Rodrigo Sánchez-Arjona Halcón, S.J.
CAPÍTULO 2
EL ENCUENTRO MISTÉRICO CON EL MÉDICO CORPORAL Y ESPIRITUAL
El misterio litúrgico de la Iglesia es ante todo un acontecimiento religioso, una sacralidad cúltica. Las sacralidades, las hierofanías, lo que hacen, es manifestar lo sagrado y hacer posible el encuentro del hombre con lo divino.
Lo divino que se trasparenta en la acción cultual de la Iglesia es el Señor Resucitado con todo su dinamismo pascual, a este dinamismo Pablo y Juan lo llaman la gloria del Señor (2 Coro3, 18; 4,6, Jn. 1, 14).
Todo encuentro en sus misterios de Jesús trasfigurado por la resurrección con el fiel fue preanunciado en la hierofanía del Tabor, (Mc. 9, 2-8) Y produce siempre un efecto de salud religiosa en las zonas más hondas y oscuras del corazón humano.
La teología oriental llama a esta curación la Théosis, y cristificación del hombre. Así Paúl Eudokimov al comparar el camino hacia Dios ascético y litúrgico nos dice: "La vida ascética conduce a la Théosis por medio de la ascensión gradual, trepando por los peldaños de la "escalera del Paraíso". Por el contrario, la vida sacramental ofrece la gracia espontáneamente", y la razón de esta trasformación del hombre un tanto pasiva es según él porque los sacramentos son el camino que nos trazó el Señor, la puerta que abrió ... Él vuelve hacia los hombres pasando por este camino y esta puerta" (1).

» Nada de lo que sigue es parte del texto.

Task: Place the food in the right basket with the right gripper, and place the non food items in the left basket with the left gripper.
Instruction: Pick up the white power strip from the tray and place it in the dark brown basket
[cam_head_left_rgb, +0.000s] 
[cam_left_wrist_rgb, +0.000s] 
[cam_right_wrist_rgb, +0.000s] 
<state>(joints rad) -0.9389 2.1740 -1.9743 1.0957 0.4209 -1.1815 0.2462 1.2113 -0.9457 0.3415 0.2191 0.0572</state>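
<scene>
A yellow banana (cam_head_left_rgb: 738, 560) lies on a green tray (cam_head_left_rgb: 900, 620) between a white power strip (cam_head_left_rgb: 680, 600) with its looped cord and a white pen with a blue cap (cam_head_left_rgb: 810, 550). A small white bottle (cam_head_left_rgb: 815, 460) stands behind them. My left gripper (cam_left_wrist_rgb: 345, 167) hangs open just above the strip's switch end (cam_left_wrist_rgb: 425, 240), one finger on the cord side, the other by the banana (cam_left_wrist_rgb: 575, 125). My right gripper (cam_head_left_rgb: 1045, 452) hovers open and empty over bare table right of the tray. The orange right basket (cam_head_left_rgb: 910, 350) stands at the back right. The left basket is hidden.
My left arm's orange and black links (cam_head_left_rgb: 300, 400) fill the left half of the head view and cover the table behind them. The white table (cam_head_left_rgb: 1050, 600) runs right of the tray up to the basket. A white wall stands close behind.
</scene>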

Los teólogos orientales han delineado su soteriología a partir de la experiencia litúrgica, pues según ellos la resurrección ha manifestado en la carne del Señor la fuerza salvadora de Dios y el resplandor de la glorificación de Jesús contemplado en la liturgia trae la esperanza de salvación al hombre consciente de su limitación pecadora radical. Por esto la ortodoxia de ordinario llama a los sacramentos "misterios" para acentuar con este nombre la presencia divina en ellos, que "trasforma y purifica" (2).

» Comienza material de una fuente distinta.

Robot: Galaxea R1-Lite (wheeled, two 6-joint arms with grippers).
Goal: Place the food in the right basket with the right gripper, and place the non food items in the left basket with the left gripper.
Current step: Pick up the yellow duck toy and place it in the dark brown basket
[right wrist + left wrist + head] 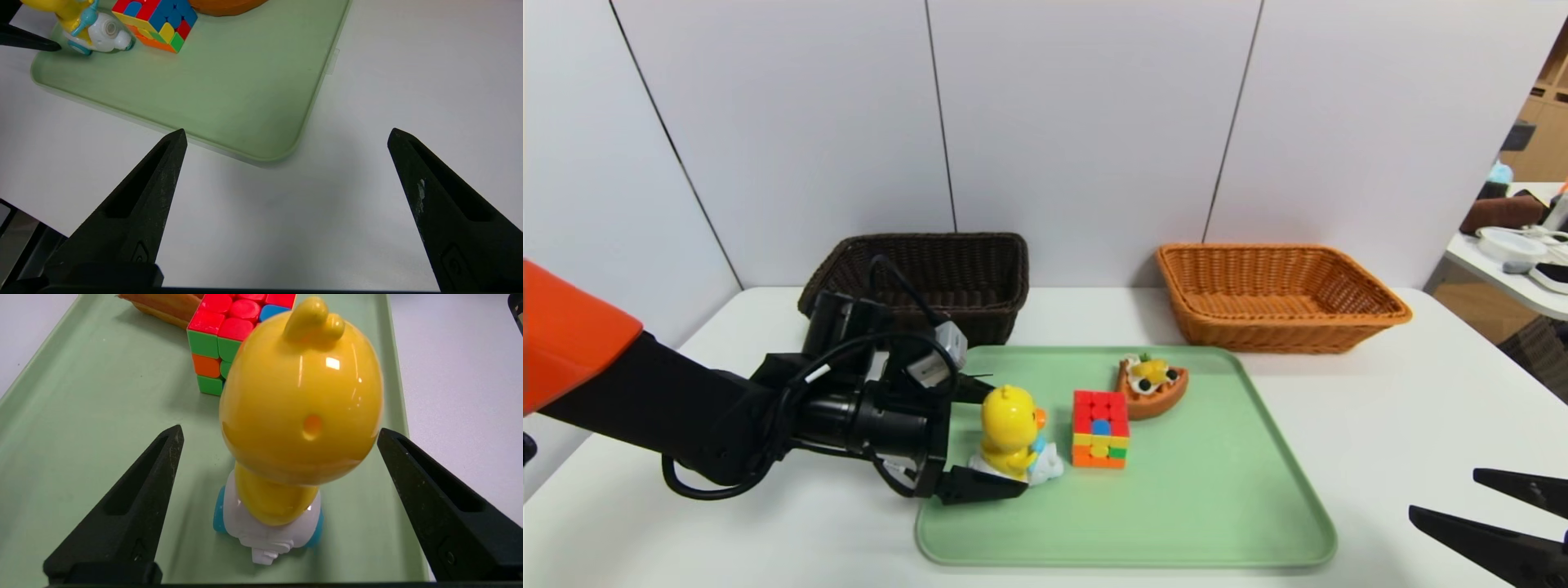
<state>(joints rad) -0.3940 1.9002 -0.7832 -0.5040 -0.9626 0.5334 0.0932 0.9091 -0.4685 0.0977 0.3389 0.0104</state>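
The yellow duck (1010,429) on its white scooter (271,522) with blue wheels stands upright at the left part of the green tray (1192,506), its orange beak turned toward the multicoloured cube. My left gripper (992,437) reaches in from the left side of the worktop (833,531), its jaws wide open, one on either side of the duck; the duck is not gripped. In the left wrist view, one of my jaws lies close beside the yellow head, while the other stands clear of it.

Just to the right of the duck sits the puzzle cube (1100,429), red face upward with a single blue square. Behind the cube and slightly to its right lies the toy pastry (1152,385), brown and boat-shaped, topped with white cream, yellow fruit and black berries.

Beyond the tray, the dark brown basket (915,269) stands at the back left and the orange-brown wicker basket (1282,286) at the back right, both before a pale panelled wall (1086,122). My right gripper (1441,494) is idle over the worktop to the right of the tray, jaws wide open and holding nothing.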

Pero es interesante hacer caer en la cuenta que para esta teología la transformación y purificación del hombre se lleva a cabo por la unión mistérica con la carne y sangre gloriosas del Señor. Simeón, el nuevo teólogo, nos expone bellamente esta experiencia soteriológica: "Me has concedido, Señor, que este templo corruptible, mi carne humana, se una a tu santa Carne, que mi sangre se mezcle con la tuya, y por lo tanto soy tu miembro transparente y translúcido. Soy trasportado fuera de mi" (3).

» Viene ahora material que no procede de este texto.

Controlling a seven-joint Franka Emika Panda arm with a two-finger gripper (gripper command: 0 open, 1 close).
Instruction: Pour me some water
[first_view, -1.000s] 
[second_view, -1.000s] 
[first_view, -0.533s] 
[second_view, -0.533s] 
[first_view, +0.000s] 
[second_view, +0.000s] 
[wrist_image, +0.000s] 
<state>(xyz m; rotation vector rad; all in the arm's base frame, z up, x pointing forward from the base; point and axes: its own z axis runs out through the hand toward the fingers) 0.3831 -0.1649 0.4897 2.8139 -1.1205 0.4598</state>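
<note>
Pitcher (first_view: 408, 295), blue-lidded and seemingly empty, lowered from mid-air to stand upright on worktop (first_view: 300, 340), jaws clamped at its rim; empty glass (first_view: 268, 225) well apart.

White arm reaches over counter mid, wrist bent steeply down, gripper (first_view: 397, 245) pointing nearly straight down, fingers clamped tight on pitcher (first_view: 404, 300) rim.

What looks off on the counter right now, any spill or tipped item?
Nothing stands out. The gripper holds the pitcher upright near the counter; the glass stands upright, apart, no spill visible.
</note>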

Una piedad litúrgica luminosamente vivida lleva necesariamente al cristiano a salir fuera de sí para entrar en sintonía de sentimientos con Dios y con los hombres. Y esta actitud de bondad brotada de un corazón iluminado y sanado por el Señor hace del cristiano una hierofanía y una luz, que atrae las miradas de los hombres y los impulsa a alabar al Padre de los cielos (Mt. S, 13-16). Con estas reflexiones hemos llegado a vislumbrar el aspecto de más abolengo en la soteriología tradicional de la Iglesia Se trata de una doctrina que partiendo de Pablo y Juan, a través de Ignacio de Antioquía, Ireneo, Tertuliano, Atanasio;
Cirilo de Alejandría Juan Damasceno, Tomás y otros, llega hasta el Concilio Vaticano II. Es la doctrina de la función capital y siempre actual de la humanidad gloriosa del Verbo en el orden histórico de la salvación.
Esta enseñanza tradicional de la Iglesia se podía resumir diciendo, que en el tiempo que va de la Ascensi6n a la Parusía el hombre pecador necesita un contacto real, empírico, corporal aunque sacramental con Jesús resucitado, para conseguir la salvación religiosa. Esta salvación religiosa, siguiendo al Vaticano II, la podíamos considerar como la experiencia de apertura y de amor eficaz hacia Dios y hacia los hombres (LG 1).
Como en toda la doctrina católica sobre la necesidad de la Iglesia y de los sacramentos para la salvación hemos de admitir también aquí la posibilidad de una suplencia por un deseo aun implícito. Pero la enseñanza, que a continuación hemos de exponer, nos muestra, que la vida cristiana se sustenta sobre un encuentro neumático con Cristo por la fe y sobre otro encuentro corporal y empírico con el hombre Jesús glorificado. Este último encuentro simboliza y alimenta el primer encuentro por la fe (SC 59).